The XX Factor

Sexpots in Jackets and Puffy Coats

Twitter.
The Twitter avatar photo

AFP/Getty Images.

I’ll admit, I was too distracted for about two minutes by the use of the word “females” in this Fishbowl DC headline “Females on Campaign Trail Go For Sexpot Look” to even start feeling outraged at the word “sexpot.” The use of the word “female” as a noun when referring to human females is never a good sign; in 99.9 percent of cases, it signals that the person using it takes a sexist, essentialist view of gender relations. (The other 0.1 percent of the time, it’s someone who mistakenly thought “females” was an acceptable substitute for the clunky phrase “women and girls.”) But as the current rage on Twitter will attest, the word “sexpot” is probably worse. Not only does commit the style crime of euphemism, it does so badly, assuming that sounding old-fashioned is an acceptable way to accomplish euphemism. What next? Calling brash young male journalists “ruffians”?

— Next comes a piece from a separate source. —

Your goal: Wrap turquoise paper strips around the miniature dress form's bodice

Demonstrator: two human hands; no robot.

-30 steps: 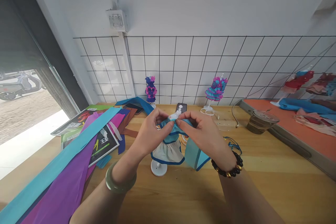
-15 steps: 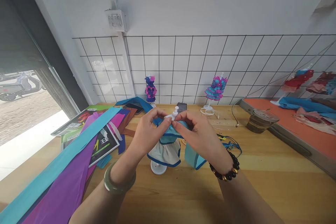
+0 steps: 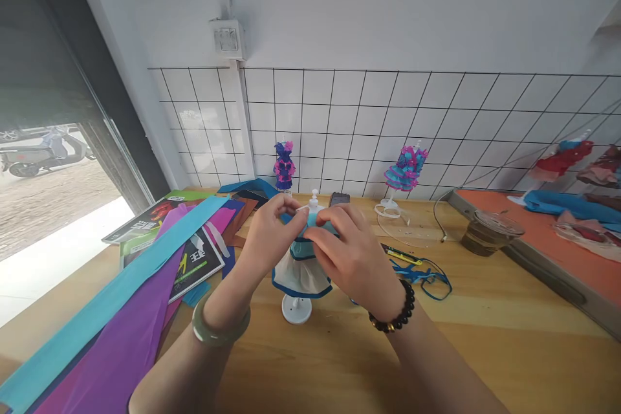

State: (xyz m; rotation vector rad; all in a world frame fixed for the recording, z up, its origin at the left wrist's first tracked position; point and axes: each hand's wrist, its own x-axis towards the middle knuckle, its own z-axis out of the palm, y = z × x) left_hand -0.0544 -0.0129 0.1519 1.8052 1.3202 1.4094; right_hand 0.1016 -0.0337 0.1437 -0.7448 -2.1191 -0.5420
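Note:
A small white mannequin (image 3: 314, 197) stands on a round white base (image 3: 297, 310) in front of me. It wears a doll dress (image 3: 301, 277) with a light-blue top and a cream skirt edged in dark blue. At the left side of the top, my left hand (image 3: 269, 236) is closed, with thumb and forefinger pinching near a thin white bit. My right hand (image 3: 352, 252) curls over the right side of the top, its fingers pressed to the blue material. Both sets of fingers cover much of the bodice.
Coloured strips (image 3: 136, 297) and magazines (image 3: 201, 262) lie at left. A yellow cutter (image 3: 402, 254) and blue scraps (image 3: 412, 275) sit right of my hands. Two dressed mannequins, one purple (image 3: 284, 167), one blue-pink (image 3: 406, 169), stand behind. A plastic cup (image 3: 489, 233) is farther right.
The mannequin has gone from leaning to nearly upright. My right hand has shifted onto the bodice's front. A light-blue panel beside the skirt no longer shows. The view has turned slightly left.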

Then there’s the article itself, written by editor Betsy Rothstein. Rothstein is deeply concerned that female journalists are slutting it up on Twitter. At first, I was concerned that Rothstein believes that women with Twitter handles like sexxygrl8 hitting you up with messages like, “Looking for a good time, wanna chat?” are prominent journalists working the campaign trail, but no, she means actual journalists. I know, because she names them by name and helpfully includes the offending Twitter avatar pictures that she is so concerned are unprofessional with all the sex pouring off them. What makes this whole thing completely strange is that even by hysterical sexist standards, applying the “sexpot” label to these pictures makes no sense. You’d have to reach back to the standards of a fundamentalist Oklahoma farmhouse circa 1890 to really find these pictures suggestive. The top one features a woman in a winter coat looking backward in a car while making a funny face, the second one shows a woman in an evening gown sitting in a car, and the third shows a woman in a jacket looking sideways. While there’s shoulder bareage in one (though less than Rothstein shows in her own Twitter picture), the only reason to take offense at any of these is because you’re making an ill-fated attempt to make it shameful for women to show their hair in public. Not that it would be cool to shame women for wearing genuinely skimpy clothes or deliberately trying to be sexy in their pictures, but when you claim they’re doing it when they’re clearly not, it drifts from being plain sexist to being straight-up weird.

Obviously, Fishbowl is just trolling for clicks, which is why I even hesitate to pay attention to this. (Though it was all worth it just to see this response.) But “ignore it and they’ll go away” has its own dangers, particularly when it comes to obnoxious misogyny like this. As recent culture war dust-ups over birth control demonstrate, ordinary women can, at any point in time, be declared a threat to public decency by sending out sex beams that destroy all that is good and holy around them. Unless that kind of nonsense gets countered loudly, it runs the chance of gradually being taken seriously.